Work required » Your job is to copy every line in the material containing the word "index".

-----

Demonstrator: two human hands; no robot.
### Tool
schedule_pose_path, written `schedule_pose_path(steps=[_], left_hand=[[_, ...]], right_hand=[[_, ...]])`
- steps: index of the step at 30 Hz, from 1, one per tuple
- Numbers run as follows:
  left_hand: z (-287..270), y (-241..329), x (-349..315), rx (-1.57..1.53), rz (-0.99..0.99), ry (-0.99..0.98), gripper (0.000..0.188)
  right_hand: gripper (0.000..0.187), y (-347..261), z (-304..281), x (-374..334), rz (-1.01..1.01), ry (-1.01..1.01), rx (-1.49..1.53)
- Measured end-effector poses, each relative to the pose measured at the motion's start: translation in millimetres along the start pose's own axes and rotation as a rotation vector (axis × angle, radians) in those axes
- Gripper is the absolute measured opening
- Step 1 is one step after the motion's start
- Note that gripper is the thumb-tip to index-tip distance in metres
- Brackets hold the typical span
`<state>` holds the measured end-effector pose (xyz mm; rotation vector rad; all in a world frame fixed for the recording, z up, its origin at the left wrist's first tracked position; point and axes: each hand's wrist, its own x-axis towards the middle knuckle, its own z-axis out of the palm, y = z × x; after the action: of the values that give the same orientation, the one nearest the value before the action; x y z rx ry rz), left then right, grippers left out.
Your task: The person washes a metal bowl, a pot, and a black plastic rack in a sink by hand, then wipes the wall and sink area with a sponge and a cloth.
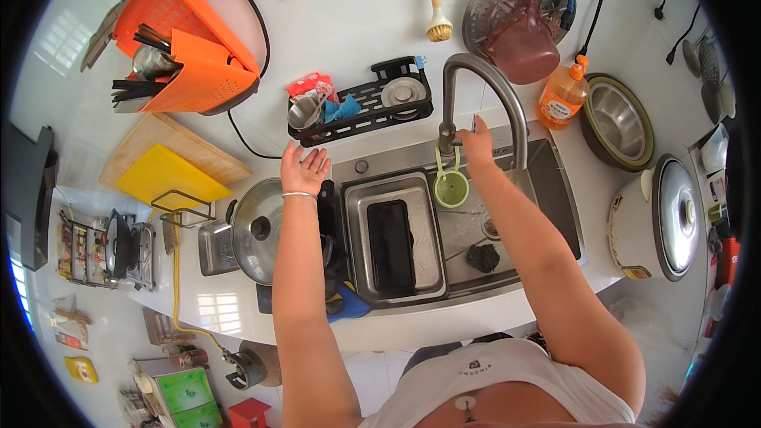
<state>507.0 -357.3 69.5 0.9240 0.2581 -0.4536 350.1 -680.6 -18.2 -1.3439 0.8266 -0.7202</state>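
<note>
My right hand is at the base of the curved metal faucet, with its fingers closed around the small side lever. Palm up and empty, my left hand is held with fingers spread, between the black rack and the glass-lidded pot. A light-green strainer cup hangs below the faucet, over the sink. In the sink's left part sits a rectangular metal basin with a black rectangular object in it. A dark scouring pad lies near the drain.
Behind the sink, a black rack holds a small metal cup and a blue cloth. An orange soap bottle, stacked bowls and a lidded white pot stand right. Left are an orange utensil holder and a yellow cutting board.
</note>
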Motion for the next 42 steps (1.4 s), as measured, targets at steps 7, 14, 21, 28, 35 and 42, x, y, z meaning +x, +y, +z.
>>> schedule_pose_path(steps=[7,14,21,28,35,42], left_hand=[[19.6,24.2,-8.8,-0.018,0.062,-0.072,0.060],[19.7,32.7,4.8,-0.039,-0.001,-0.089,0.041],[20.4,37.5,18.9,-0.118,0.007,-0.064,0.036],[19.5,40.9,-16.1,-0.090,0.034,-0.147,0.039],[2.4,13.7,-87.0,0.026,0.034,-0.169,0.043],[-47.5,-58.3,-178.5,0.086,-0.081,-0.211,0.039]], right_hand=[[0.044,-89.2,54.3,-57.4,0.126,-0.100,0.414],[0.066,-102.5,73.1,-42.6,0.449,-0.269,0.509],[0.063,-125.3,82.7,-48.1,0.321,-0.246,0.518],[0.064,-144.6,68.7,-70.4,0.327,-0.254,0.523],[0.062,-101.4,9.6,-113.0,0.410,-0.279,0.649],[0.053,-51.2,-90.8,-171.9,0.544,-0.315,0.583]])
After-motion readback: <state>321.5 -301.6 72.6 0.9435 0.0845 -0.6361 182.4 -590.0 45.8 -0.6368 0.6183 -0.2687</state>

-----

Completed exercise »
- steps: index of the step at 30 Hz, from 1, one per tuple
- Note that gripper is the thumb-tip to index-tip distance in metres

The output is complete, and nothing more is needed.